What to produce: Copy out each line of the data that holds the word "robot".

(Recorded data)
——

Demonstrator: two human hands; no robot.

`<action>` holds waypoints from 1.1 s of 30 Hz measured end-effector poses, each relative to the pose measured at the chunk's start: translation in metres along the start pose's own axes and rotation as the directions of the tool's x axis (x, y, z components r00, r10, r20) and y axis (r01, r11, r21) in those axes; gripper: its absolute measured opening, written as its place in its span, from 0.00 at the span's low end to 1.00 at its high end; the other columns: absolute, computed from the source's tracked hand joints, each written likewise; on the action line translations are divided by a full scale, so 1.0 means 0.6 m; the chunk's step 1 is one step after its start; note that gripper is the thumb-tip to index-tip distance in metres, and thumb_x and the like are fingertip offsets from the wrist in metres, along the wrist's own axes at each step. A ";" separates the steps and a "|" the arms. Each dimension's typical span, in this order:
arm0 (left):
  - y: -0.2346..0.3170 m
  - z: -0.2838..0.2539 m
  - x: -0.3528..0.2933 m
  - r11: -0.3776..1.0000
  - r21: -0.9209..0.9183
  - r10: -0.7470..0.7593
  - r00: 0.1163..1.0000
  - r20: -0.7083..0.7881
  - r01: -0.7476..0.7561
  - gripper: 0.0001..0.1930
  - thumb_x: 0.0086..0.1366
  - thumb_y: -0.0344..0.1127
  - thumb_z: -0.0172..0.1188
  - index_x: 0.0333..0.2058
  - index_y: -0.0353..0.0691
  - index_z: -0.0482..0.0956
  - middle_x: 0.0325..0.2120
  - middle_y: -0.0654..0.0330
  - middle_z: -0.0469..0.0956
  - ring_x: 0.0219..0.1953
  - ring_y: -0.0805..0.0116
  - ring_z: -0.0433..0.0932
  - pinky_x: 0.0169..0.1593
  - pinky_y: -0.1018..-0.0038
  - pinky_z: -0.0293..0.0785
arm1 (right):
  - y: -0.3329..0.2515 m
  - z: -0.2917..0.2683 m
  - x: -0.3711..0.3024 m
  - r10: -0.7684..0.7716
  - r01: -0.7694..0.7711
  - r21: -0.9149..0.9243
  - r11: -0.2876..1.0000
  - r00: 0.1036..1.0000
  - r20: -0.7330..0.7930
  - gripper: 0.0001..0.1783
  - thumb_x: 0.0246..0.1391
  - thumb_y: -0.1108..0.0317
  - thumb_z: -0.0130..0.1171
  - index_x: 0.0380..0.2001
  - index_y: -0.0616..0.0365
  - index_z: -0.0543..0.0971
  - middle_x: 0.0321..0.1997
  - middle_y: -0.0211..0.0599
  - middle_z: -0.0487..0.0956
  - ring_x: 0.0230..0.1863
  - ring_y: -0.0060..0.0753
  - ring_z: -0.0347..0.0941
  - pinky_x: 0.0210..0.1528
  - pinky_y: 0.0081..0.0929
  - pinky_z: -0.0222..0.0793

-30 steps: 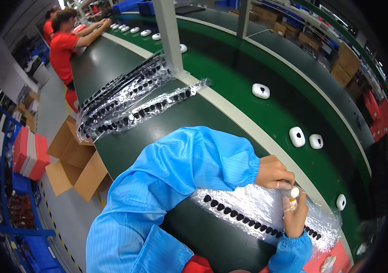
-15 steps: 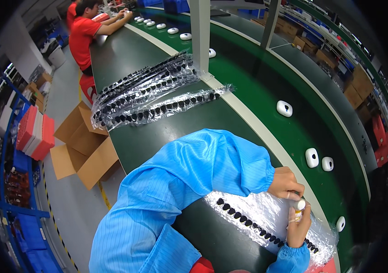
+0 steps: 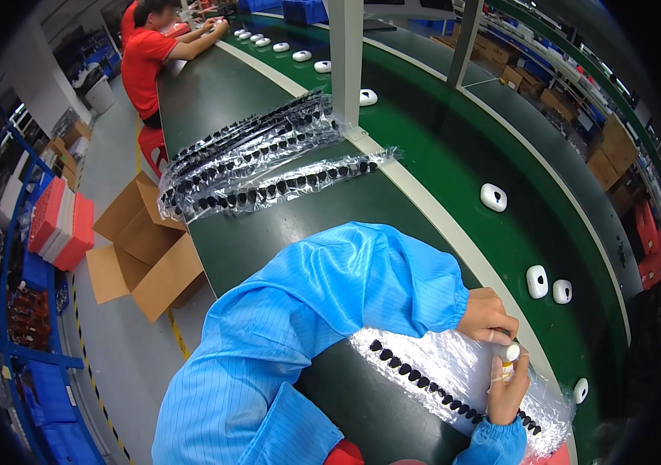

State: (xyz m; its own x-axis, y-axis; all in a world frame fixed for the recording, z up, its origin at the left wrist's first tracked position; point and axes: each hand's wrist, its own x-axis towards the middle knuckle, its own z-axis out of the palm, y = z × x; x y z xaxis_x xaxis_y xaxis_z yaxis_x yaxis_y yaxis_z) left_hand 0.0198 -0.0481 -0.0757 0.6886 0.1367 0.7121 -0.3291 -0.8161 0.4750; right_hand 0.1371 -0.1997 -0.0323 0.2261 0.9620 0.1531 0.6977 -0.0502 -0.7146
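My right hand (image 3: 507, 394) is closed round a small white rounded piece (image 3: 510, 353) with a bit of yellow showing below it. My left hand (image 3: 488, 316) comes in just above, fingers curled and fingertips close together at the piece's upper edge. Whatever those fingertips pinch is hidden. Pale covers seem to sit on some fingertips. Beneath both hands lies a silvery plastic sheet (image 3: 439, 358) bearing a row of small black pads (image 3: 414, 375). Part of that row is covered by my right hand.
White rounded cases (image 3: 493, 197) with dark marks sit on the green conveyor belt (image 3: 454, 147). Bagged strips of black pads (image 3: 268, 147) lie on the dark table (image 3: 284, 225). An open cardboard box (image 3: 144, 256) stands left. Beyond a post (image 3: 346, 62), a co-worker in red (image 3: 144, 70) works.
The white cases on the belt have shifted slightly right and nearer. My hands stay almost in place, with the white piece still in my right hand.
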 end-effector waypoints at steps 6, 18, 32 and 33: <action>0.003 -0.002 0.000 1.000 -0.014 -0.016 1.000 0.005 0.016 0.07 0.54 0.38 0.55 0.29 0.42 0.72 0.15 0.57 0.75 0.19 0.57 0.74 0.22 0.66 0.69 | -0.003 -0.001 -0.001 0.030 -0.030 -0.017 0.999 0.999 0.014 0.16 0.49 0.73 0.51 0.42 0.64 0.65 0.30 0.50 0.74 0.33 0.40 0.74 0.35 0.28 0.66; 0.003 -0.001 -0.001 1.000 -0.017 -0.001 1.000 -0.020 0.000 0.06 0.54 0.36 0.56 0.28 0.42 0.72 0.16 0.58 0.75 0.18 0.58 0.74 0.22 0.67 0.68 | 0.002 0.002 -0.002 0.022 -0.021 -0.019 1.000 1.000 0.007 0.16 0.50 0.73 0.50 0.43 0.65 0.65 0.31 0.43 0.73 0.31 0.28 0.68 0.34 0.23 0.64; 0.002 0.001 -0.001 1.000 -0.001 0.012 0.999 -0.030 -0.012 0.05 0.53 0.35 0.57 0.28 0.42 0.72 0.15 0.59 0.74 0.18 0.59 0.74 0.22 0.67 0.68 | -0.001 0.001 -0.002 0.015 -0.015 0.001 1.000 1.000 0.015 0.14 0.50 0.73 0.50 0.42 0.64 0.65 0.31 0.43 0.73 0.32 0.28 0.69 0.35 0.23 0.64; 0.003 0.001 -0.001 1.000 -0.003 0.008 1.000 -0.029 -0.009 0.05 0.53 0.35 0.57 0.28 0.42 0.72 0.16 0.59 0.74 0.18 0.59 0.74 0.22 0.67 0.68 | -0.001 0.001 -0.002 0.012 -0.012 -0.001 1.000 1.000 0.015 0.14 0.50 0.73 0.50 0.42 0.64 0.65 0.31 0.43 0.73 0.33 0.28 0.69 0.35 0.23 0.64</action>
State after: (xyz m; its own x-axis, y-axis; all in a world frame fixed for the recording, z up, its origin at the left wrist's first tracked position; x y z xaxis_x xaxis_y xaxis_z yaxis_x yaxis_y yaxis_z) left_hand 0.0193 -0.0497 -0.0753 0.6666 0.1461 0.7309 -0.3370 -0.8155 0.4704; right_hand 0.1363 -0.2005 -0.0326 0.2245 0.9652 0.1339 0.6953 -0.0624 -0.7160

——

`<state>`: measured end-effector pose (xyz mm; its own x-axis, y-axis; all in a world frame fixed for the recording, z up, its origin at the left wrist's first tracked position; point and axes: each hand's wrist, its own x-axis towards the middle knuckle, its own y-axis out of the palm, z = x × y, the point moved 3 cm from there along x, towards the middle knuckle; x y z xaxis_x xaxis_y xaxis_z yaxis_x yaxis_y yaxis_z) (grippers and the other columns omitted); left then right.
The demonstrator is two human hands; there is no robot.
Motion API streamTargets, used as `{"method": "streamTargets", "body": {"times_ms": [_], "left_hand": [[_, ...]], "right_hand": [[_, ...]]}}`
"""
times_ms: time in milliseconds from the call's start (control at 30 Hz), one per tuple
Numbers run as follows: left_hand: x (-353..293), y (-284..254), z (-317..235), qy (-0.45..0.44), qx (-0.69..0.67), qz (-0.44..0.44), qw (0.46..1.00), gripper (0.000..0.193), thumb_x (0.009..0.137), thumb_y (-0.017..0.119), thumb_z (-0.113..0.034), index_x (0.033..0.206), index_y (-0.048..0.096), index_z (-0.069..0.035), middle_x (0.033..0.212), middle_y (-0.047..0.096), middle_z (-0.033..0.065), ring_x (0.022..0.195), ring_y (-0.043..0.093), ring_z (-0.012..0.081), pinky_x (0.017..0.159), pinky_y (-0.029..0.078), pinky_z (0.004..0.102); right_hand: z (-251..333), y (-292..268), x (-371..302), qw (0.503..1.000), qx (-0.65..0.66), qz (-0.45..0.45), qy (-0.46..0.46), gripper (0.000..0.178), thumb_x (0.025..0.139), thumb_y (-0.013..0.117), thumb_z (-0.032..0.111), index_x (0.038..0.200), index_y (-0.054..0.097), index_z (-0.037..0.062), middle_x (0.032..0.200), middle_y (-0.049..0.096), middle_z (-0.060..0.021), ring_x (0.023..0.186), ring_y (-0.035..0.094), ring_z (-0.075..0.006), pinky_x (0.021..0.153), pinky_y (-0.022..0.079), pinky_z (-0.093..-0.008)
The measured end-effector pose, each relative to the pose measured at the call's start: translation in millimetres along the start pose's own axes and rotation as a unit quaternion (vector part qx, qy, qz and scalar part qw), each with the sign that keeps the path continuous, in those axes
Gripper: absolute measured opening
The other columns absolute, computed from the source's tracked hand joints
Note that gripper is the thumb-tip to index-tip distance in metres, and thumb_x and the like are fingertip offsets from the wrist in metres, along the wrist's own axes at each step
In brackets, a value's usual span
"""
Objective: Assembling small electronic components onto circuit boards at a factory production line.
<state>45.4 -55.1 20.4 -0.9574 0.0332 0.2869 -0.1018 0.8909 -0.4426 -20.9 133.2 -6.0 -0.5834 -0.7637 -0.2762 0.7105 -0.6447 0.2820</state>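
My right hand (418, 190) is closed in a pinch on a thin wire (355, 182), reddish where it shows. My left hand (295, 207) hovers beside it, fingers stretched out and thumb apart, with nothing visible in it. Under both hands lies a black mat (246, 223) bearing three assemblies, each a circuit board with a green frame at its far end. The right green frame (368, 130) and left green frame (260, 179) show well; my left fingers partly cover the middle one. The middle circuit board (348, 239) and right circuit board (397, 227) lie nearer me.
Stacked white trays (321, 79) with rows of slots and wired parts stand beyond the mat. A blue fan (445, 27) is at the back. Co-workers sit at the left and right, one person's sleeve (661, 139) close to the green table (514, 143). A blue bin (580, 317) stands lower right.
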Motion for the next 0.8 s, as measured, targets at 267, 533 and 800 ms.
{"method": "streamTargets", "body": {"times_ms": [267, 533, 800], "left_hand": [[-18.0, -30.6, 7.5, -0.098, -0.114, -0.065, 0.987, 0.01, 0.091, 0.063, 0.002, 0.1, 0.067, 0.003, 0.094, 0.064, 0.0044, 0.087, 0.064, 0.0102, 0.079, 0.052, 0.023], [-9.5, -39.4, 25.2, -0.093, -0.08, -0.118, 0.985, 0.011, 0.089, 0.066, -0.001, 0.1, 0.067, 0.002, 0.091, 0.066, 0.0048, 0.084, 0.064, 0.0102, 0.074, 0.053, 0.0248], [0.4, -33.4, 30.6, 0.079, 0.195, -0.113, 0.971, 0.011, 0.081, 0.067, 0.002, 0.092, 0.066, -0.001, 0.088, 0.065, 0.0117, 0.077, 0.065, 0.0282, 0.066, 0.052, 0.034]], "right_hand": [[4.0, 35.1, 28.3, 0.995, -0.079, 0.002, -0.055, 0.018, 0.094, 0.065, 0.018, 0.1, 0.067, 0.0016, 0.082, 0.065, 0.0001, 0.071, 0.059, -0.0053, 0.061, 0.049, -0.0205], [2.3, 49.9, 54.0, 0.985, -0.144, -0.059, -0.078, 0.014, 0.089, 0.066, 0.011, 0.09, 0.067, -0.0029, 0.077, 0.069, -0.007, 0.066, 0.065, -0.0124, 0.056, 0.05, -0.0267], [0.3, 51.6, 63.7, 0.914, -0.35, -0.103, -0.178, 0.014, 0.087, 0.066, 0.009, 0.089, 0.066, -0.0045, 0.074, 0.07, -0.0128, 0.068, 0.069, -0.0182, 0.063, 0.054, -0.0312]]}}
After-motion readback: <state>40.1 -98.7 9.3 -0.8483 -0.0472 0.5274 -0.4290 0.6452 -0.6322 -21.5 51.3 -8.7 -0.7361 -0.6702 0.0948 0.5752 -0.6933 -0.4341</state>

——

Solution to the exercise:
Demonstrator: two human hands; no robot.
The demonstrator is two human hands; there is no robot.

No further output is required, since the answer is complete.